Is Content-Transfer-Encoding an HTTP header? - http

I'm writing a web service that returns a base64-encoded PDF file, so my plan is to add two headers to the response:
Content-Type: application/pdf
Content-Transfer-Encoding: base64
My question is: Is Content-Transfer-Encoding a valid HTTP header? I think it might only be for MIME. If not, how should I craft my HTTP response to represent the fact that I'm returning a base64-encoded PDF? Thanks.
EDIT:
It looks like HTTP does not support this header. From RFC2616 Section 14:
Note: while the definition of Content-MD5 is exactly the same for HTTP
as in RFC 1864 for MIME entity-bodies, there are several ways in which
the application of Content-MD5 to HTTP entity-bodies differs from its
application to MIME entity-bodies. One is that HTTP, unlike MIME, does
not use Content-Transfer-Encoding, and does use Transfer-Encoding and
Content-Encoding.
Any ideas for what I should set my headers to? Thanks.
EDIT 2
Many of the code samples found in the comments of this PHP reference manual page seem to suggest that it actually is a valid HTTP header:
http://php.net/manual/en/function.header.php

According to RFC 1341 (made obsolete by RFC 2045):
A Content-Transfer-Encoding header field, which can be used to
specify an auxiliary encoding that was applied to the data in order to
allow it to pass through mail transport mechanisms which may have
data or character set limitations.
and later:
Many Content-Types which could usefully be transported via email
are represented, in their "natural" format, as 8-bit character or
binary data. Such data cannot be transmitted over some transport
protocols. For example, RFC 821 restricts mail messages to 7-bit
US-ASCII data with 1000 character lines.
It is necessary, therefore, to define a standard mechanism for
re-encoding such data into a 7-bit short-line format. (...) The
Content-Transfer-Encoding field is used to indicate the type of
transformation that has been used in order to represent the body
in an acceptable manner for transport.
Since you have a webservice, which has nothing in common with emails, you shouldn't use this header.
You can use Content-Encoding header which indicates that transferred data has been compressed (gzip value).
I think that in your case
Content-Type: application/pdf
is enough. Additionally, you can set Content-Length header, but in my opinion, if you are building webservice (it's not http server / proxy server) Content-Type is enough. Please bear in mind that some specific headers (e.g. Transfer-Encoding) if not used appropriately, may cause unexpected communication issues, so if you are not 100% sure about usage of some header - if you really need it or not - just don't use it.

Notes in rfc2616 section 14.15 are explicit: https://www.w3.org/Protocols/rfc2616/rfc2616-sec14.html
"Note: while the definition of Content-MD5 is exactly the same for
HTTP as in RFC 1864 for MIME entity-bodies, there are several ways
in which the application of Content-MD5 to HTTP entity-bodies
differs from its application to MIME entity-bodies. One is that
HTTP, unlike MIME, does not use Content-Transfer-Encoding, and
does use Transfer-Encoding and Content-Encoding. Another is that
HTTP more frequently uses binary content types than MIME, so it is
worth noting that, in such cases, the byte order used to compute
the digest is the transmission byte order defined for the type.
Lastly, HTTP allows transmission of text types with any of several
line break conventions and not just the canonical form using CRLF."

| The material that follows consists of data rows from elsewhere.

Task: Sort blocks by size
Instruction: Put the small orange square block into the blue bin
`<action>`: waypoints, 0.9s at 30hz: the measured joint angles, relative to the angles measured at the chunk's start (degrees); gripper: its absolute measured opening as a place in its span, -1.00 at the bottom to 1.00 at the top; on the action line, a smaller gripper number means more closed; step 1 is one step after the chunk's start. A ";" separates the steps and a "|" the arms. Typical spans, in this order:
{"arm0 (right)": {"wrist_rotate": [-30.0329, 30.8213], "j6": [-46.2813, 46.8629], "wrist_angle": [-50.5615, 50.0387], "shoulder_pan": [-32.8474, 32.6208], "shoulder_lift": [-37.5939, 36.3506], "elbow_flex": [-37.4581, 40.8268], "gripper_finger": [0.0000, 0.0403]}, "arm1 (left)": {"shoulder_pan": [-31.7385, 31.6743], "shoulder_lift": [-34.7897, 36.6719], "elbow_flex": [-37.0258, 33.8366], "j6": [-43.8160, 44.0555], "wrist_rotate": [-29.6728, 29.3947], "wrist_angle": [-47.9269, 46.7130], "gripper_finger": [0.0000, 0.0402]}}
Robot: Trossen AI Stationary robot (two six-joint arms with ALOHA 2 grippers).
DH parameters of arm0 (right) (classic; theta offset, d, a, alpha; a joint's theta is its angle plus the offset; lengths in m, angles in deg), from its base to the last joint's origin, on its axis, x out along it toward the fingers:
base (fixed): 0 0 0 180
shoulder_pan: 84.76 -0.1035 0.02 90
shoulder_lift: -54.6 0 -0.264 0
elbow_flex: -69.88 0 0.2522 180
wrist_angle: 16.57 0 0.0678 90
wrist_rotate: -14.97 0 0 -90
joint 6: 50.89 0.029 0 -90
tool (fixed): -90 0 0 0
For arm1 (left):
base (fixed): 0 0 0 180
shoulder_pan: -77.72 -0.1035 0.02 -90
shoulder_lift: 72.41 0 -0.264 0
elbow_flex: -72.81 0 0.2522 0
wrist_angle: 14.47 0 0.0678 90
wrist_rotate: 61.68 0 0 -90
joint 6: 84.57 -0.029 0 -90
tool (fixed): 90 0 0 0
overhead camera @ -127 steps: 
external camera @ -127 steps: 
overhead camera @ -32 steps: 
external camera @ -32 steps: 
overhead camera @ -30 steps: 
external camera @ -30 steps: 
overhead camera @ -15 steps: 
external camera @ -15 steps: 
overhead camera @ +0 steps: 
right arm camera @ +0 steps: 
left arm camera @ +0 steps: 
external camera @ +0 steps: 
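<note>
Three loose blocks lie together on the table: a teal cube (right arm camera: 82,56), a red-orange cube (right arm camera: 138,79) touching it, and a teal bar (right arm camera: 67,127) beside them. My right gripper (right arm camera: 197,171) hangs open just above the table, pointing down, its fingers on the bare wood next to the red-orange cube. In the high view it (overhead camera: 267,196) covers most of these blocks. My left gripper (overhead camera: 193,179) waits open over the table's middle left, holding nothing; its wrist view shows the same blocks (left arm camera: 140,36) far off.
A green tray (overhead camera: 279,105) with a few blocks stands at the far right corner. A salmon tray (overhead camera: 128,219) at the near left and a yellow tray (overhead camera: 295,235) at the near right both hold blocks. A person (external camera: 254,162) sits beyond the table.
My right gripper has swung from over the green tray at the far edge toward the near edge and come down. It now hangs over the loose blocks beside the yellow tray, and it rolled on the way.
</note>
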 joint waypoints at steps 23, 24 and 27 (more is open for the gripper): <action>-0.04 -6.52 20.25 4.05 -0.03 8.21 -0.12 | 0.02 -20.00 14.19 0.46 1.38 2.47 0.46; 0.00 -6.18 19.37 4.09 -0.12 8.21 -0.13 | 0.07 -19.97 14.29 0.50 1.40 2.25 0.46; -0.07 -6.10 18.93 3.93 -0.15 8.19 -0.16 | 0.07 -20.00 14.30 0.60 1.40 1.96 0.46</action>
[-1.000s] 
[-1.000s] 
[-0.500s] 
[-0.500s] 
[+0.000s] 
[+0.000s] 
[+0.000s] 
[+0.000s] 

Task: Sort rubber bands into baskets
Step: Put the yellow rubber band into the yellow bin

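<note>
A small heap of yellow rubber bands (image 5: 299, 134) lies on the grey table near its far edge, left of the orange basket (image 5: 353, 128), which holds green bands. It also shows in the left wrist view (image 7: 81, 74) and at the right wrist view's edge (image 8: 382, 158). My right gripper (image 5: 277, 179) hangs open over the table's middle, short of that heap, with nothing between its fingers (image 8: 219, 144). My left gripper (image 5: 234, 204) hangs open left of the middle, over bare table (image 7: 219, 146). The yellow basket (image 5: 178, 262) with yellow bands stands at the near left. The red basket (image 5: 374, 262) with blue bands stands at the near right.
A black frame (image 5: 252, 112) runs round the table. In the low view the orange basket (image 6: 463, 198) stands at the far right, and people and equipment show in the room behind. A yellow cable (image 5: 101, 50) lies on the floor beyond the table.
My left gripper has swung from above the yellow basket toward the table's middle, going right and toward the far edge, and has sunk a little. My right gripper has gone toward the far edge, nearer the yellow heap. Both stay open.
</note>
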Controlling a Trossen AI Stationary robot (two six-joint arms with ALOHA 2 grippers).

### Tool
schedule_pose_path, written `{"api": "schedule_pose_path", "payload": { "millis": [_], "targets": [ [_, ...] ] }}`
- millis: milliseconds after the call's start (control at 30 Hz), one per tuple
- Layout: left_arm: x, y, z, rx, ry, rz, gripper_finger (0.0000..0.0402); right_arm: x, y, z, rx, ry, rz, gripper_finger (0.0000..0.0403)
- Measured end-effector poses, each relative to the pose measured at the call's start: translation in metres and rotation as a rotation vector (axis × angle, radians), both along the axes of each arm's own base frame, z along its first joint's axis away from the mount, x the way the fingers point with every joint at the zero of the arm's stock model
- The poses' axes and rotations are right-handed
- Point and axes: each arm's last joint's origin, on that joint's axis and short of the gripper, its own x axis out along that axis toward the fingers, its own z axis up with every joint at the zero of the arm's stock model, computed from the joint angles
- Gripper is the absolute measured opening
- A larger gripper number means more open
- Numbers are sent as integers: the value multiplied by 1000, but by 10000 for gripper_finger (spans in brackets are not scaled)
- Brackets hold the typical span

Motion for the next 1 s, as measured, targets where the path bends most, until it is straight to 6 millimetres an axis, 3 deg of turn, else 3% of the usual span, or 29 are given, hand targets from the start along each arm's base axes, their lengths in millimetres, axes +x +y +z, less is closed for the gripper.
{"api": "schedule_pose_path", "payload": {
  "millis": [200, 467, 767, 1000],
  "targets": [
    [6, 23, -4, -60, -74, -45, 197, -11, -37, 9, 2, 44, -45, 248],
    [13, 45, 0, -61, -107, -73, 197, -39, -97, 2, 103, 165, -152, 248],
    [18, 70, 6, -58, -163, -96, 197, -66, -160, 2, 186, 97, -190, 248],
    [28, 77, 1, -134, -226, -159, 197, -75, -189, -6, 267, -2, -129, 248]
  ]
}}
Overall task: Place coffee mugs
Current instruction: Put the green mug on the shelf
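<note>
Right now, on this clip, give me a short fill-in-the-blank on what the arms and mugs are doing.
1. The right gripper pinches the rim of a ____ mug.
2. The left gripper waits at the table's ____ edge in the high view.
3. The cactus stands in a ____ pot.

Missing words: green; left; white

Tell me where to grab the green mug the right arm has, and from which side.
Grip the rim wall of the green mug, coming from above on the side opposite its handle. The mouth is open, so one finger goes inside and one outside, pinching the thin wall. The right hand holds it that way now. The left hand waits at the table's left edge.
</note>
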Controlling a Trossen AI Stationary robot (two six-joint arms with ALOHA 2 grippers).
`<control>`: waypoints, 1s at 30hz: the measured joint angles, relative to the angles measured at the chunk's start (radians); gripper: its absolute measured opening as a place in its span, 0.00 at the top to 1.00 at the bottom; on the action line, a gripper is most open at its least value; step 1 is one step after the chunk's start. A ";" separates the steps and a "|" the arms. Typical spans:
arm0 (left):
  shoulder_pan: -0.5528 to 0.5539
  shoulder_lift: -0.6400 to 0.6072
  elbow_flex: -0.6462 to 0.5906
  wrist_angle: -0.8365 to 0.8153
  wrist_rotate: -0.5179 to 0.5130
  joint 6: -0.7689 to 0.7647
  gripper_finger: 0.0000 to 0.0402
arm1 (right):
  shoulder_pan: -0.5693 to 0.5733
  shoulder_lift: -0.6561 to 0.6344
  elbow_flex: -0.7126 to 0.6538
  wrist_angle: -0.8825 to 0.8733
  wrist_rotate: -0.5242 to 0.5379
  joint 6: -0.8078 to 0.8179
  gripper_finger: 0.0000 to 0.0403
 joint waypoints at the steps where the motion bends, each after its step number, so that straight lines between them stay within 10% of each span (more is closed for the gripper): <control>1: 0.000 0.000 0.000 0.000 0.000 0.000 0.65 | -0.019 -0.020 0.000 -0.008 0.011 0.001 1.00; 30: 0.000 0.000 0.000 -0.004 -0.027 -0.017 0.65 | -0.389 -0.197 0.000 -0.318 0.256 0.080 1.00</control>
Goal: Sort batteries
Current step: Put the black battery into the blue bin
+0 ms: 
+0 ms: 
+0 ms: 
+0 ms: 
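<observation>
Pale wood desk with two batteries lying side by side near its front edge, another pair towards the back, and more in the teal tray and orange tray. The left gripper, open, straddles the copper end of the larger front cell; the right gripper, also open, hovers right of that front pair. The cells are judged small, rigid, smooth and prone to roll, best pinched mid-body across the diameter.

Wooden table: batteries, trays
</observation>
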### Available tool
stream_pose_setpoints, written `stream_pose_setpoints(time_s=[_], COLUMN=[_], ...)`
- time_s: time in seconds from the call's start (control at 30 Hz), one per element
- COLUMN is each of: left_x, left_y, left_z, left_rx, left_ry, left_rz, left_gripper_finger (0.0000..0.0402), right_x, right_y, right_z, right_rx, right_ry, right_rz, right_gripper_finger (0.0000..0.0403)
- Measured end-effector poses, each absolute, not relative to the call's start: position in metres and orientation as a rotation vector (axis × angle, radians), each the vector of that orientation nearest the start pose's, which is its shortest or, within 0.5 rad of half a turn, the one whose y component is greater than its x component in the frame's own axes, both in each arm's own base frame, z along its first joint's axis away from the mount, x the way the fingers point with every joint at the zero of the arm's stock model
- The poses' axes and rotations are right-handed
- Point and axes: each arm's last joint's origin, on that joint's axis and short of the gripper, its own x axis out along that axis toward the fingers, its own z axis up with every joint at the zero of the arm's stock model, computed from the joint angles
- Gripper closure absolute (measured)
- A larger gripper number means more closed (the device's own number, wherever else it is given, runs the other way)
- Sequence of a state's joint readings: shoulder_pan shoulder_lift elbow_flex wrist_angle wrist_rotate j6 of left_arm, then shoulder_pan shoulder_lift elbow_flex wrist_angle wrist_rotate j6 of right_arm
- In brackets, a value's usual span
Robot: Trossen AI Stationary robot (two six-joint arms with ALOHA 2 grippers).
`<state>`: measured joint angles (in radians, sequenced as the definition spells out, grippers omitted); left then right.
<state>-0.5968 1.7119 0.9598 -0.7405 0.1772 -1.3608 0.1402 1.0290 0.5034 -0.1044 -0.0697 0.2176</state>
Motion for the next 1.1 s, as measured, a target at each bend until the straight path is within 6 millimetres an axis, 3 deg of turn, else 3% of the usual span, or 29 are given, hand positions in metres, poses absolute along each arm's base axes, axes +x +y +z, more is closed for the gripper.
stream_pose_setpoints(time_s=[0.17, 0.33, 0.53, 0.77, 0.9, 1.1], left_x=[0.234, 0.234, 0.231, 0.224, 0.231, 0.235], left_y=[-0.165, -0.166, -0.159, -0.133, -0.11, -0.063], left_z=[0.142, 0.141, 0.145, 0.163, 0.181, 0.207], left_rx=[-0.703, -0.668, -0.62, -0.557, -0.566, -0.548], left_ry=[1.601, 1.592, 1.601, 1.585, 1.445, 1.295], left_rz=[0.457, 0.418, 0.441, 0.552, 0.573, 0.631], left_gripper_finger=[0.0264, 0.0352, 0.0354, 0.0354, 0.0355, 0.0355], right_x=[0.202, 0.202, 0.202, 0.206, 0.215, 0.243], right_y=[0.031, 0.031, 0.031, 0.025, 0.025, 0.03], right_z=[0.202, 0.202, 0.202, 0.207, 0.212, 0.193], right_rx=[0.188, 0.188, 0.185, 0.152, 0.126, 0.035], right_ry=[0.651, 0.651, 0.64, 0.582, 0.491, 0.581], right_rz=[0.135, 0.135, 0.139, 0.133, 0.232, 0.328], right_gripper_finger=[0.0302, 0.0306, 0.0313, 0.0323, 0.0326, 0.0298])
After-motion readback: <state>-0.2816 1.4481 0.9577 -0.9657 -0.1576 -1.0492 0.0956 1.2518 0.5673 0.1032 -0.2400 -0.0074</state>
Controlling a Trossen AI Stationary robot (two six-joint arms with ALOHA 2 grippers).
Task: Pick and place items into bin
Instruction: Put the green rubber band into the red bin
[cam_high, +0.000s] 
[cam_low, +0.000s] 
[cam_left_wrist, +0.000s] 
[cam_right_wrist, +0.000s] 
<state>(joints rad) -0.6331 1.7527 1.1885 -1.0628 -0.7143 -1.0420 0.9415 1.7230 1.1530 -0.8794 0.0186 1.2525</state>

As been answered before and also here, a valid Content-Transfer-Encoding HTTP response header does not exist. Also the known headers Content-Encoding and Transfer-Encoding have no appropriate value to express a Base64 encoded response body.
Starting from here, no client would expect a response declared as application/pdf to be encoded as Base64! If you wand to do so, better use a different content type like:
Content-Type: application/pdf+base64
In this case, a client would know some Base64 encoded data is coming (the basic subtype is the suffix after the plus sign) and has a hint there is PDF in there.
Even this is a little hacky (+base64 is no official media type suffix) but at least would somehow meet some standards. Better use a custom content type than misusing standard HTTP headers!
Of course no browser would be able to directly open such a response anyway. Maybe your project should consider creating another endpoint offering a binary PDF response and marking this one deprecated.

Related

Using "Content-Encoding":"GZIP"

I want to send large amount of json over http to sever.
If I use "Content-Encoding":"GZIP" in my httpClient, does it automatically convert the request body to compressed format?
No, the RFC 7231 describes content encoding. If you are sending Content-Encoding you need to make sure that the content is in that encoding.
If you send Content-Encoding: gzip and the message in plain text you will (quite rightly) receive an HTTP 400. The body of a gzip message will always start with 0x1f 0x8b and if the server does not find that int he POST request it is right to complain.
Another reason for this is that you need an appropriate Content-Length header. This will not be the length of the original JSON, it must be the length (in bytes) of the gzipped JSON.
You need to perform the gzip of the JSON before sending anything since you need to know what to place in Content-Length beforehand.
Extra note: If the JSON is that huge (e.g. several gigabytes) you probably will need Transfer-Encoding: chunked, which comes with its own complications. (You do not send Content-Length but add the length of the chuck to the body itself.)
If it automatically does this, is 100% dependent on which http client you are using and if they implemented it that way. Usually setting a header will not automatically encode it, at least in the clients I regularly use.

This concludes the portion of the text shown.